Since we know the first 6 samples of x(n) and the remaining 4 samples are assumed to be zero, we can simplify the IDFT equation as follows:
x(n) = (1/10) * Σ(k=0 to 9) X(k) * e^(j * 2π * kn/10)
x(0) = (1/10) * [2 * e^(j * 2π * 0 * 0/10) + 5 * e^(j * 2π * 0 * 1/10) + (7 - j3) * e^(j * 2π * 0 * 2/10) -3 * e^(j * 2π * 0 * 3/10) + (2 + j1.3) * e^(j * 2π * 0 * 4/10) + (-2 + j5) * e^(j * 2π * 0 * 5/10) + 7j * e^(j * 2π * 0 * 6/10) + 5 * e^(j * 2π * 0 * 7/10)]
x(1) = (1/10) * [2 * e^(j * 2π * 1 * 0/10) + 5 * e^(j * 2π * 1 * 1/10) + (7 - j3) * e^(j * 2π * 1 * 2/10) -3 * e^(j * 2π * 1 * 3/10) + (2 + j1.3) * e^(j * 2π * 1 * 4/10) + (-2 + j5) * e^(j * 2π * 1 * 5/10) + 7j * e^(j * 2π * 1 * 6/10) + 5 * e^(j * 2π * 1 * 7/10)]

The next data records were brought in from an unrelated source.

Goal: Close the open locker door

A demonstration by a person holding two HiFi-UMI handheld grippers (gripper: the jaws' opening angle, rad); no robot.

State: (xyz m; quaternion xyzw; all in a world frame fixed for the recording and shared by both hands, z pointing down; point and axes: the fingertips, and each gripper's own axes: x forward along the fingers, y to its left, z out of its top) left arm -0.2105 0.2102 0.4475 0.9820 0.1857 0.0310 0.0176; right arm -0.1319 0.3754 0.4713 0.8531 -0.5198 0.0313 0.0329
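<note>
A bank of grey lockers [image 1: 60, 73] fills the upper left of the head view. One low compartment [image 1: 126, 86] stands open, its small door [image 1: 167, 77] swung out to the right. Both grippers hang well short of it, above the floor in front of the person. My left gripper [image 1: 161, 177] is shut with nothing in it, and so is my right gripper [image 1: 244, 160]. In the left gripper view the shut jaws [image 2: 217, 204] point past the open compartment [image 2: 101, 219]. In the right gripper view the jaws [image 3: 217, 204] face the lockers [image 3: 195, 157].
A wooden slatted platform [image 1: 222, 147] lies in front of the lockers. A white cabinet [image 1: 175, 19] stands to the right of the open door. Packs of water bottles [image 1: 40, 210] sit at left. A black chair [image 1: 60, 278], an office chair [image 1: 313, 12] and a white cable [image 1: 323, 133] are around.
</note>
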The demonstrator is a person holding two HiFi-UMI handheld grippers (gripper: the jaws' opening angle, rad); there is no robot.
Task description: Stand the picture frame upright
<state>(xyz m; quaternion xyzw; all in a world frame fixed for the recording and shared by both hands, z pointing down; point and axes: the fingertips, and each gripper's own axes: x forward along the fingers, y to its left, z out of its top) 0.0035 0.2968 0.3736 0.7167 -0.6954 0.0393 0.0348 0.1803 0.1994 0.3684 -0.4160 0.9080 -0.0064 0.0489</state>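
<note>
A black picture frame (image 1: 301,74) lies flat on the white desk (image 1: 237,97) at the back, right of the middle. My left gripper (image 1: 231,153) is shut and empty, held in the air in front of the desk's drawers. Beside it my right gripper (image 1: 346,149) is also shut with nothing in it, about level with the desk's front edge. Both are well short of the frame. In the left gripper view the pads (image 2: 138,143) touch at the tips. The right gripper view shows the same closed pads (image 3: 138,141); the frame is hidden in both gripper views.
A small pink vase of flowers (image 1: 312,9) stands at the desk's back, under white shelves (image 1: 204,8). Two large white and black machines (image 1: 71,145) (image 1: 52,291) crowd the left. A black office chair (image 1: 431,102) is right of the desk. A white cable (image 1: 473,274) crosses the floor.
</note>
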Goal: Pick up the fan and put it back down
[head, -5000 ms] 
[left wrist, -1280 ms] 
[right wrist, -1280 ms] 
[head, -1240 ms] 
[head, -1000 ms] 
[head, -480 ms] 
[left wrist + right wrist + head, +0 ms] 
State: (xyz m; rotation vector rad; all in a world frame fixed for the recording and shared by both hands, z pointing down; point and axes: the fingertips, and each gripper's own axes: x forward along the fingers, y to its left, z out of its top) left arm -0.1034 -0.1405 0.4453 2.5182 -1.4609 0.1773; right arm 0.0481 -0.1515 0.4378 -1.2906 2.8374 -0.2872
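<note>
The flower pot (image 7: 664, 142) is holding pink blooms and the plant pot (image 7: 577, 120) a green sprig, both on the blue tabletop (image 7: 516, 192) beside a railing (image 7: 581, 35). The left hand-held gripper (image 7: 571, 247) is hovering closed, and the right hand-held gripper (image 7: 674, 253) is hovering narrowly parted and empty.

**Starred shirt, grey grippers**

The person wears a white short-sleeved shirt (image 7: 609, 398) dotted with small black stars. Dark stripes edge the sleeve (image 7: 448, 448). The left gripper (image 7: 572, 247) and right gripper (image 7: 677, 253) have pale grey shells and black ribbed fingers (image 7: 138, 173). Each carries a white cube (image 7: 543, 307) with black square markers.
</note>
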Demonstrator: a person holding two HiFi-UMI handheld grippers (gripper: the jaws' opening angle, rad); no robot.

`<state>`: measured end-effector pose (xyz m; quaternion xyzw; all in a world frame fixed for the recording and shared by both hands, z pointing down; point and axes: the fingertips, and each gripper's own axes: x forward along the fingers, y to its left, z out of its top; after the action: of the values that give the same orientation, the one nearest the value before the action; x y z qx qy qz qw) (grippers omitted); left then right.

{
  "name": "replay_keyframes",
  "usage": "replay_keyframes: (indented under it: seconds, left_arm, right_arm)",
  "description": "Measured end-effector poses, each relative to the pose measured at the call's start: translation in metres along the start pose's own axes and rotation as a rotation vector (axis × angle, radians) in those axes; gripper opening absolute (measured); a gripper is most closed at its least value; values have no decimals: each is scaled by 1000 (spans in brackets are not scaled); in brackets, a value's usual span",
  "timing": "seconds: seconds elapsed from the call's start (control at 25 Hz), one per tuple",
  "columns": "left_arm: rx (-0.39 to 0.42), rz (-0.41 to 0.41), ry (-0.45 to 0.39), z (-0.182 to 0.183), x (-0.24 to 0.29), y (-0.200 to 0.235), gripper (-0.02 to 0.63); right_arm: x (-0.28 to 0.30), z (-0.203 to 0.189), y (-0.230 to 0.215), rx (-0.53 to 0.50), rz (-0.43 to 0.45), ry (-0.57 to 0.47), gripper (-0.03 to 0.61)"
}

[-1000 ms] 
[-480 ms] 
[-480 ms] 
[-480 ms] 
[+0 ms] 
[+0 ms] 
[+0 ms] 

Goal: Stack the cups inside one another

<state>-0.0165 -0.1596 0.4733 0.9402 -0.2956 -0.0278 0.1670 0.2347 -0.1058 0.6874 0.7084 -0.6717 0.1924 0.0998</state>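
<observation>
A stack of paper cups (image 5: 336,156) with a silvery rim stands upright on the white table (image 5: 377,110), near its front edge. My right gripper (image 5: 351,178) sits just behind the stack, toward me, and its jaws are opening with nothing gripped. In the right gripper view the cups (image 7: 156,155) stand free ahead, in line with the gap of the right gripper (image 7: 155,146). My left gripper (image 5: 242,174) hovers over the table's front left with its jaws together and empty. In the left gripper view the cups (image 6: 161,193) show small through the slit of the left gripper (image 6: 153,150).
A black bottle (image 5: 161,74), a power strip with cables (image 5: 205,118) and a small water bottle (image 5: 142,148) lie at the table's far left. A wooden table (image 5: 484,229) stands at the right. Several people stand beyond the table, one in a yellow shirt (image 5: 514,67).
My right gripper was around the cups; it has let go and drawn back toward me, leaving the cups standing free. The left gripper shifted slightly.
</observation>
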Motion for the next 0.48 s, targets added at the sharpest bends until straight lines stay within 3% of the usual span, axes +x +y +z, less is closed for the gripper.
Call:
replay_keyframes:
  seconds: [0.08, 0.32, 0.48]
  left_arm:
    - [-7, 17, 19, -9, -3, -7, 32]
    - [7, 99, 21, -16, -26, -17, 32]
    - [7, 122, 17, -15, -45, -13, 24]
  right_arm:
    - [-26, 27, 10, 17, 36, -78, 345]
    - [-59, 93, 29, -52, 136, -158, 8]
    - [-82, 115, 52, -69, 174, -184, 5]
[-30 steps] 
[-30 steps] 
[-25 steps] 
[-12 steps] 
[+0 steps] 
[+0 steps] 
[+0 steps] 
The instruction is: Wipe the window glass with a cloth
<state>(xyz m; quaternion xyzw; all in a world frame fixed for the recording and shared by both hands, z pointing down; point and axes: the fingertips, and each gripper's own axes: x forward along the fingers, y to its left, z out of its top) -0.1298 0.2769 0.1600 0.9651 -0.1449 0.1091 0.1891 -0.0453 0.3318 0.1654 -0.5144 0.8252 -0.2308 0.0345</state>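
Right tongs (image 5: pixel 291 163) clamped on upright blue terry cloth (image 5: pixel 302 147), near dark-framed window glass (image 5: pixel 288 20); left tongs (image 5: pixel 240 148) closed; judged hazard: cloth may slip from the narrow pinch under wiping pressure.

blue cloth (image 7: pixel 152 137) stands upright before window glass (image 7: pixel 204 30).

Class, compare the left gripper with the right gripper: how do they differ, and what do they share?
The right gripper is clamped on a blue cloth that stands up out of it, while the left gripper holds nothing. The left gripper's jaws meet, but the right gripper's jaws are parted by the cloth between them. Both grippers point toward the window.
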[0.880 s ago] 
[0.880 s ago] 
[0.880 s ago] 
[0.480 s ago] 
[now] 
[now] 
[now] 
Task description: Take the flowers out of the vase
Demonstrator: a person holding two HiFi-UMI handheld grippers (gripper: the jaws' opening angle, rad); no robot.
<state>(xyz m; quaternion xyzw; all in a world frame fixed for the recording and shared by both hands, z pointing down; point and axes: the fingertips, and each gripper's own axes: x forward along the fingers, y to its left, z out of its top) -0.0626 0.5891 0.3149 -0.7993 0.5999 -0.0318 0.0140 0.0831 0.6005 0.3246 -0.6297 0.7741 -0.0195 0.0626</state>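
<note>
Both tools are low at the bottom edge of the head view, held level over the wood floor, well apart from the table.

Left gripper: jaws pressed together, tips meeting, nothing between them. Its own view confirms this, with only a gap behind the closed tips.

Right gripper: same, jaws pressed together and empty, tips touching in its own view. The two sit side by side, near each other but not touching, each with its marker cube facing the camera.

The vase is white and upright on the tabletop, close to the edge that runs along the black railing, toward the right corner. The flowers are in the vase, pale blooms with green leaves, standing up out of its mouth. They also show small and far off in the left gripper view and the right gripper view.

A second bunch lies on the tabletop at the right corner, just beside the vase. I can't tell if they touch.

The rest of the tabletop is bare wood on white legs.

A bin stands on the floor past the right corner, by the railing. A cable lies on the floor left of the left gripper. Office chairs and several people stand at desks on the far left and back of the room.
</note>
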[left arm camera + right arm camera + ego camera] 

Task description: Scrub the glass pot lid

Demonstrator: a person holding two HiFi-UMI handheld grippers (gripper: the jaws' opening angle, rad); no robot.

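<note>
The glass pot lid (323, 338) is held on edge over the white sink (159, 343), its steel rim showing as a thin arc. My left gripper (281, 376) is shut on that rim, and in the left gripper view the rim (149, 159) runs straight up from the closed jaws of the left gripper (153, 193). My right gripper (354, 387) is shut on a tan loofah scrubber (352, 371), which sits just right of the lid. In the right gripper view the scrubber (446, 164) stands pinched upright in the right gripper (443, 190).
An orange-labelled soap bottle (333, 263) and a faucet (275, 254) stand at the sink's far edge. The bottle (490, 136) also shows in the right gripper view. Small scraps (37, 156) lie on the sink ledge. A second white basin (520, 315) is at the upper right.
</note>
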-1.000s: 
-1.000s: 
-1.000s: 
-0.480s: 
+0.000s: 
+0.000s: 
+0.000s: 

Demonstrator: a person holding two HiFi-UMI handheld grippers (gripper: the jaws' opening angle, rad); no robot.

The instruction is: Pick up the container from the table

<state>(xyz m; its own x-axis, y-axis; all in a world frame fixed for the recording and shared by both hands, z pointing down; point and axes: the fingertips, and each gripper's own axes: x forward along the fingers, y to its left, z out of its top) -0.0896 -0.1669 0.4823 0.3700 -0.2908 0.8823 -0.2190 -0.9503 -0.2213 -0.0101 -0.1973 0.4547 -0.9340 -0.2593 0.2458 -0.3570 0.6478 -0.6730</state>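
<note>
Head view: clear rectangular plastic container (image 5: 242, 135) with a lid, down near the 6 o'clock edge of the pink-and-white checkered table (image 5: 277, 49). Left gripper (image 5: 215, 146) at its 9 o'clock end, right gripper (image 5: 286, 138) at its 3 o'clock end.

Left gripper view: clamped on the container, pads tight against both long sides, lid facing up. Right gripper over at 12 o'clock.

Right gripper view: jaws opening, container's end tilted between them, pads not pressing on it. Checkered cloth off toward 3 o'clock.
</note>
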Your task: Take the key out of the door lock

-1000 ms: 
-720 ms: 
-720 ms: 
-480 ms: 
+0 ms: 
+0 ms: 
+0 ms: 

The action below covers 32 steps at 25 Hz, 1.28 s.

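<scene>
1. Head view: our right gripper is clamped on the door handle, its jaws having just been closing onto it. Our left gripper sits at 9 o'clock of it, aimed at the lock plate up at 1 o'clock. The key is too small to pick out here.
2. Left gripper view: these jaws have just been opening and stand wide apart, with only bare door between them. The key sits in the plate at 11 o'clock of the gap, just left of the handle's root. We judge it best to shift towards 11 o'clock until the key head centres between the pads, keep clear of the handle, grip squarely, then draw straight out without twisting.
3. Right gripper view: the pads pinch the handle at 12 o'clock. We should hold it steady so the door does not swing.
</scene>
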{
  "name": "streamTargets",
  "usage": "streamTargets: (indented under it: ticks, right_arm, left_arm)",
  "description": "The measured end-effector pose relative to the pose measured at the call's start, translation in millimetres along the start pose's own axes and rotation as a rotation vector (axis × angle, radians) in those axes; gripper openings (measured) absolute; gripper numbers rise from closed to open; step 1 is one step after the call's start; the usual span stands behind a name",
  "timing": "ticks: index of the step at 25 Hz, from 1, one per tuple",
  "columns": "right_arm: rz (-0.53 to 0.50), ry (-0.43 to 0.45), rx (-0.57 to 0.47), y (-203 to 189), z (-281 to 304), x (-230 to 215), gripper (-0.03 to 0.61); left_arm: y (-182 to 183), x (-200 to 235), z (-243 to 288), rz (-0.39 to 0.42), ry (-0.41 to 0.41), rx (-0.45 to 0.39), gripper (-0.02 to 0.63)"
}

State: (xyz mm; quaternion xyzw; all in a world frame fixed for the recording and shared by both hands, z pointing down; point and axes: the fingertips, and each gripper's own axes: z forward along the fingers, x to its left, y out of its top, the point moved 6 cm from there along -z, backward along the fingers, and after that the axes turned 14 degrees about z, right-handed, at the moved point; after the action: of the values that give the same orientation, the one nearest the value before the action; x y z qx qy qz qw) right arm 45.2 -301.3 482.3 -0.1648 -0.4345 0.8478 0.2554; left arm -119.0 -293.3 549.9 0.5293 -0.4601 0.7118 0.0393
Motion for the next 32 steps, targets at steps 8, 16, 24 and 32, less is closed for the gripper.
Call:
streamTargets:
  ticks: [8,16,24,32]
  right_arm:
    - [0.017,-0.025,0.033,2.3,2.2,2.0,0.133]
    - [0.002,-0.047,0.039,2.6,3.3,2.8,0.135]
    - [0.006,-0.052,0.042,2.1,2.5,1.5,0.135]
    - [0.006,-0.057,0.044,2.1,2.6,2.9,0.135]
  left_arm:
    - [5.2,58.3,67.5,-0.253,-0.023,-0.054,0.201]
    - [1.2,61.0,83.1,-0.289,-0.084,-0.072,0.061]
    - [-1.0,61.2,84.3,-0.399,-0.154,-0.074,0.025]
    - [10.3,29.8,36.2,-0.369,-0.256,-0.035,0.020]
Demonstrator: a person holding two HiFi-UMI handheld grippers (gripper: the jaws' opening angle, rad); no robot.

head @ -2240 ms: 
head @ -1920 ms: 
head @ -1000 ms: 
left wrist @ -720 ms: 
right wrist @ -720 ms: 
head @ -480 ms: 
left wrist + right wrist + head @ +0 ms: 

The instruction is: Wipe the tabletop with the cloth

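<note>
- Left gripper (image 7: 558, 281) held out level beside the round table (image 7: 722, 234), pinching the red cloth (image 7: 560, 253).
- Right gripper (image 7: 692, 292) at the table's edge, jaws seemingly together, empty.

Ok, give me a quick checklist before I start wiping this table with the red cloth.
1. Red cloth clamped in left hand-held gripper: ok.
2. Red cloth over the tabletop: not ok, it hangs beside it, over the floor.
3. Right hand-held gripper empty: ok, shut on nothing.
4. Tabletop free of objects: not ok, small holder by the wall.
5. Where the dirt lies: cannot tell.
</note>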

x(2) = (1/10) * [2 * e^(j * 2π * 2 * 0/10) + 5 * e^(j * 2π * 2 * 1/10) + (7 - j3) * e^(j * 2π * 2 * 2/10) -3 * e^(j * 2π * 2 * 3/10) + (2 + j1.3) * e^(j * 2π * 2 * 4/10) + (-2 + j5) * e^(j * 2π * 2 * 5/10) + 7j * e^(j * 2π * 2 * 6/10) + 5 * e^(j * 2π * 2 * 7/10)]
x(3) = (1/10) * [2 * e^(j * 2π * 3 * 0/10) + 5 * e^(j * 2π * 3 * 1/10) + (7 - j3) * e^(j * 2π * 3 * 2/10) -3 * e^(j * 2π * 3 * 3/10) + (2 + j1.3) * e^(j * 2π * 3 * 4/10) + (-2 + j5) * e^(j * 2π * 3 * 5/10) + 7j * e^(j * 2π * 3 * 6/10) + 5 * e^(j * 2π * 3 * 7/10)]
Calculating these equations will give us the remaining 4 samples of x(n).